[Data below — start]
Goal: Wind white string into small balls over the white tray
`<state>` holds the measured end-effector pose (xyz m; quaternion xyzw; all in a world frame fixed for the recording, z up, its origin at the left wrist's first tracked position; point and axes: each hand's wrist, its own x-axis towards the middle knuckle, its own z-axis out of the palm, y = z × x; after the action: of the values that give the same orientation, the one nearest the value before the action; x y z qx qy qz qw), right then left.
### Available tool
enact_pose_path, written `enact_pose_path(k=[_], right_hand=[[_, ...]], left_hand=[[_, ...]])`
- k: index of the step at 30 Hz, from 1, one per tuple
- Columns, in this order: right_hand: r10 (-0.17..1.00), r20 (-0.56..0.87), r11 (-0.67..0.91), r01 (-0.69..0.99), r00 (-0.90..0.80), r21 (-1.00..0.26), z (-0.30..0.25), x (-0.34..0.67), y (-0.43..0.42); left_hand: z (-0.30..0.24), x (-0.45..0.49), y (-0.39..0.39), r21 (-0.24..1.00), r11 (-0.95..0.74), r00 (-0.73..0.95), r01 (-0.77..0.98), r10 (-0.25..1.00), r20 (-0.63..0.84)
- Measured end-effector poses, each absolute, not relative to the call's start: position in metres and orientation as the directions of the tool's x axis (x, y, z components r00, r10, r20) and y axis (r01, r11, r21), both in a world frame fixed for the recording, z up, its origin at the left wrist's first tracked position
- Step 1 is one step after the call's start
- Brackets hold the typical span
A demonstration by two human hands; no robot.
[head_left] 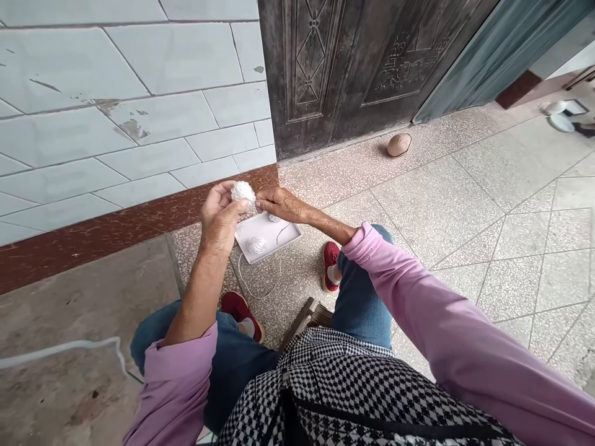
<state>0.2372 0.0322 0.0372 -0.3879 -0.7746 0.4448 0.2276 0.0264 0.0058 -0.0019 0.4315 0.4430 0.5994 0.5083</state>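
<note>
My left hand (pixel 219 218) is raised in front of me with its fingers closed round a small white ball of thread (pixel 242 191). My right hand (pixel 281 205) reaches in from the right, its fingertips pinched together against the same ball. Below the hands, a white rectangular tray (pixel 283 238) lies on the floor. In it sits a second white ball of thread (pixel 257 245). A thin white thread (pixel 260 286) loops from the tray across the floor. My knees in blue jeans and red shoes (pixel 330 265) flank the tray.
A tiled wall with a red-brown skirting (pixel 93 238) stands at the left. A dark carved door (pixel 353 68) is ahead, and a small brown ball (pixel 399 144) lies at its foot. Terrazzo floor stretches to the right. A white cable (pixel 65 350) runs over the concrete at the lower left.
</note>
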Motion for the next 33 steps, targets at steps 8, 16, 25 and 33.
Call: enact_pose_path(k=[8, 16, 25, 33], right_hand=[[0.698, 0.023, 0.416, 0.380, -0.716, -0.826, 0.034, 0.240, 0.021], [0.898, 0.058, 0.222, 0.336, -0.437, -0.915, 0.066, 0.260, 0.032], [0.861, -0.012, 0.222, 0.397, -0.509, -0.890, 0.051, 0.242, 0.026], [0.823, -0.077, 0.257, 0.489, -0.563, -0.834, 0.045, 0.228, 0.013]], left_hand=[[-0.010, 0.028, 0.010, 0.985, -0.085, -0.195, -0.153, 0.979, 0.054], [0.004, 0.031, -0.005, 0.997, 0.012, 0.082, -0.070, 0.997, -0.006], [0.005, 0.030, -0.003, 0.957, -0.056, 0.036, -0.286, 0.997, 0.069], [-0.012, 0.023, 0.011, 0.931, -0.097, -0.171, -0.352, 0.985, 0.038]])
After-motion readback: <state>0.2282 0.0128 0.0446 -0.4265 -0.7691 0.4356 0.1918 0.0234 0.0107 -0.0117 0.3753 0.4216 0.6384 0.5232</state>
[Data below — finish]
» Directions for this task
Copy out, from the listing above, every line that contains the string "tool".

» Task output
### Available tool
- Measured end-effector poses, each absolute, not relative to the call's start: position in metres and orientation as the directions of the tool's x axis (x, y, z components r00, r10, r20) and y axis (r01, r11, r21), both in a world frame fixed for the recording, z up, its origin at the left wrist's first tracked position

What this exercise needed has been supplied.